EXERCISE DIRECTIONS =>
Determine the number of lines in the data that include the word "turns", and write only that number.

*** Opening PROVIDED DATA ***

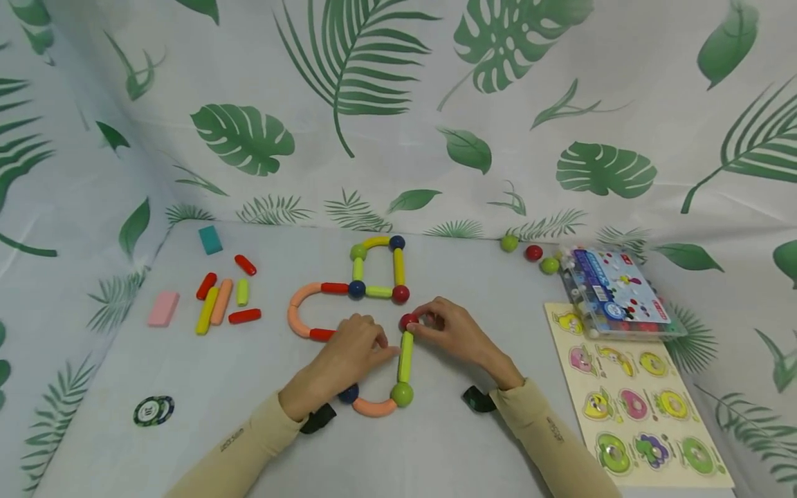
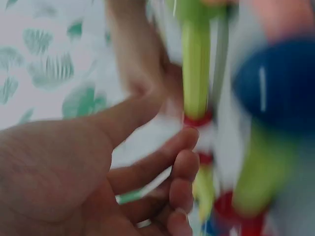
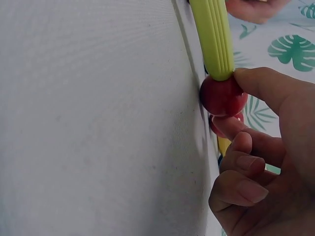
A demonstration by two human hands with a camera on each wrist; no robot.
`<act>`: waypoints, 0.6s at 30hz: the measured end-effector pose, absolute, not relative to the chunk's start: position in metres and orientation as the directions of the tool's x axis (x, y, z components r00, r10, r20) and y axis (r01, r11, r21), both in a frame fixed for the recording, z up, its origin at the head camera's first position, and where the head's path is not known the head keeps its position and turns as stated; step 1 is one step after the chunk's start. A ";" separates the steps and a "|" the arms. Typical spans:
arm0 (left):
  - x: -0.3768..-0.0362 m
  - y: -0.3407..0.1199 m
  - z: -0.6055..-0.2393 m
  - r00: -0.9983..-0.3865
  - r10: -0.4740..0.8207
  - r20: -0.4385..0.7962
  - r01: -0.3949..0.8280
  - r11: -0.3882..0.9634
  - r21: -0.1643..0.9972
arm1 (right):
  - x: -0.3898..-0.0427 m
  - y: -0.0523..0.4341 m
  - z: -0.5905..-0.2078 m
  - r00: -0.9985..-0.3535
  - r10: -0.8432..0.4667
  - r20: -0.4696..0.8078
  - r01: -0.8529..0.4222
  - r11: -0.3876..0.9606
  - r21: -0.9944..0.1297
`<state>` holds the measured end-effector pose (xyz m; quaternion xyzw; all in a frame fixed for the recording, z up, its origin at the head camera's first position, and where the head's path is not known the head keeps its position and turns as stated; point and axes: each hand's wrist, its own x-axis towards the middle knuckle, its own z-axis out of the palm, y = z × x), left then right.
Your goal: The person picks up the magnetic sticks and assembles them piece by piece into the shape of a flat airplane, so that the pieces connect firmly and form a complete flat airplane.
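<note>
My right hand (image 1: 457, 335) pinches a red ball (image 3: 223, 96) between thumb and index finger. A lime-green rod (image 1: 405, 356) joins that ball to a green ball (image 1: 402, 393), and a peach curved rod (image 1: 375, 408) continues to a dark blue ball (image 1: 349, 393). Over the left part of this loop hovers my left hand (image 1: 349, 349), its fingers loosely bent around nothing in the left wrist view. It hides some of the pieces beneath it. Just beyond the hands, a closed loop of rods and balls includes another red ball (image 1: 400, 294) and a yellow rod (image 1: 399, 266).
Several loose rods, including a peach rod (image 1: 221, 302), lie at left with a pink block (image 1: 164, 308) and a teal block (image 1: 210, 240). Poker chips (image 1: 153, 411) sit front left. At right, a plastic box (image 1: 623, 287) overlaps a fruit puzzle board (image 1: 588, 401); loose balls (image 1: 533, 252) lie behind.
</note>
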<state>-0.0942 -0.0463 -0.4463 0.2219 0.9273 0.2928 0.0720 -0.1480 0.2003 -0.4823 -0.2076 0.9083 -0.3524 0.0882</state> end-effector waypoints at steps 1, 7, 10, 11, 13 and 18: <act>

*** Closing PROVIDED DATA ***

SOLUTION FOR THIS PROBLEM =>
2